Une production en lien avec le développement du luxe et du demi-luxe : le marché du faux

Le commerce de Marthe Jeanne Vincent s’inscrivait dans le marché du demi-luxe en expansion au XVIIIe siècle, d’abord en Angleterre, puis en France. Paris devint progressivement l’un des principaux centres européens de la production du luxe et du demi-luxe. Cette dynamique fut possible grâce à la petite et moyenne bourgeoisie émergente ainsi qu à certaines couches des classes populaires, qui consommaient davantage de nouveaux produits.

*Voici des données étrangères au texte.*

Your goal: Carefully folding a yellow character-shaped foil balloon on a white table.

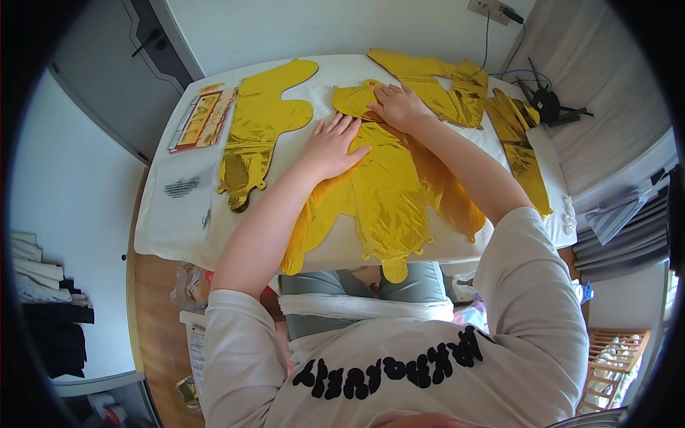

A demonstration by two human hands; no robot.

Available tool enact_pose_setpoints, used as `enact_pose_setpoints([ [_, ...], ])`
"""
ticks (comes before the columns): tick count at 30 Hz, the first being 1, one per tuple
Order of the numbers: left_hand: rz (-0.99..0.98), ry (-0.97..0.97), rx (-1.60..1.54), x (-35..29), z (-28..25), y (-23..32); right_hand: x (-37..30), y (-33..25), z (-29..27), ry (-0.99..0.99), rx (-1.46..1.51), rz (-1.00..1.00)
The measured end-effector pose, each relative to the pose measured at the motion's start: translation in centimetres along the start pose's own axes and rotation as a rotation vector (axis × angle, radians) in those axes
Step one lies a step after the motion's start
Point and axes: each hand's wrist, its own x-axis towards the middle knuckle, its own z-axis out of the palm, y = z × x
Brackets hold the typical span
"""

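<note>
A flat, uninflated gold foil balloon [389, 189] lies across the middle of the white-covered table, its tabbed lower end reaching over the near edge. My left hand [332, 148] rests on its upper left part with the fingers stretched out. Further up and to the right, my right hand [401, 107] is spread flat on the balloon's rounded far end, near a small red dot. Darker orange-gold foil shows along the balloon's sides. Another flat gold foil balloon [264, 107] lies at the left, and a third foil balloon [421, 75] at the far right.
More gold foil [524, 157] lies along the table's right edge. A black router [548, 103] with antennas and cables stands at the back right. On the left are a colourful printed packet [203, 118] and a clear plastic bag [178, 203]. A wall borders the far side.
</note>
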Motion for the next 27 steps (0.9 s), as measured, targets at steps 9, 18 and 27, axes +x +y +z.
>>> enact_pose_setpoints([
  [9, -0.004, 0.013, 0.011, -0.1, 0.2, -0.2, -0.3, -0.2, -0.8, -0.086, 0.120, 0.076],
  [18, 0.038, 0.007, 0.014, 0.7, -0.1, 0.9, 0.1, 4.5, 2.0, 0.062, 0.617, 0.211],
  [27, -0.022, -0.042, 0.049, -0.4, -0.3, -0.2, -7.5, 4.7, -6.0, -0.040, 0.612, 0.457],
])
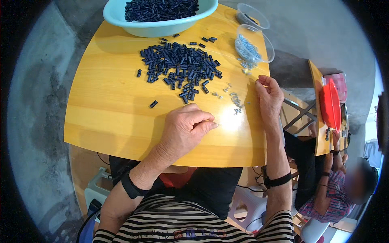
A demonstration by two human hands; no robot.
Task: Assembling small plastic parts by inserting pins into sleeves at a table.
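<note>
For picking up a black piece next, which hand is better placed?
Probably the left hand: it is close to the near side of the black pile, while the right hand is at the right edge of the table. Whether either holds something tiny, I can't tell.

lit brightly across the yellow tabletop (pixel 101 121), seemingly from above. blown out to white in a glare patch (pixel 232 120) between left hand (pixel 184 124) and right hand (pixel 270 101). softly shadowed on the surface near both. dimmer along the grey wall (pixel 40 93) at left. reasonably sharp over the dark pieces (pixel 178 62); smeared over the co-worker's head (pixel 360 181) at right. bowed toward the rim, ringed by a black border (pixel 6 8).
</note>
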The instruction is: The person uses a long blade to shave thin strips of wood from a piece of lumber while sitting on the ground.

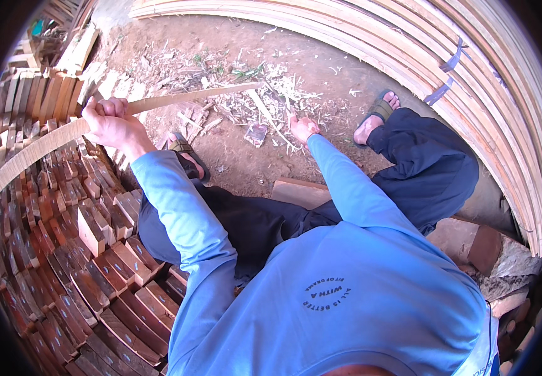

Les artisans déployèrent leur habileté technique pour s’adapter et proposer des produits imitant ceux issus du luxe et vendus à des prix attractifs, comme les bijoux en strass à la place des diamants ou des perles fausses pour imiter des perles véritables.

Si certains dictionnaires spécialisés de l’époque critiquaient ce marché du demi-luxe (Dictionnaires de Trévoux ou de Savary par exemple), il se développa tout de même, en réponse aux attentes de consommation. Marthe Jeanne Vincent assumait l’achat et la vente des perles « imitant le fin ».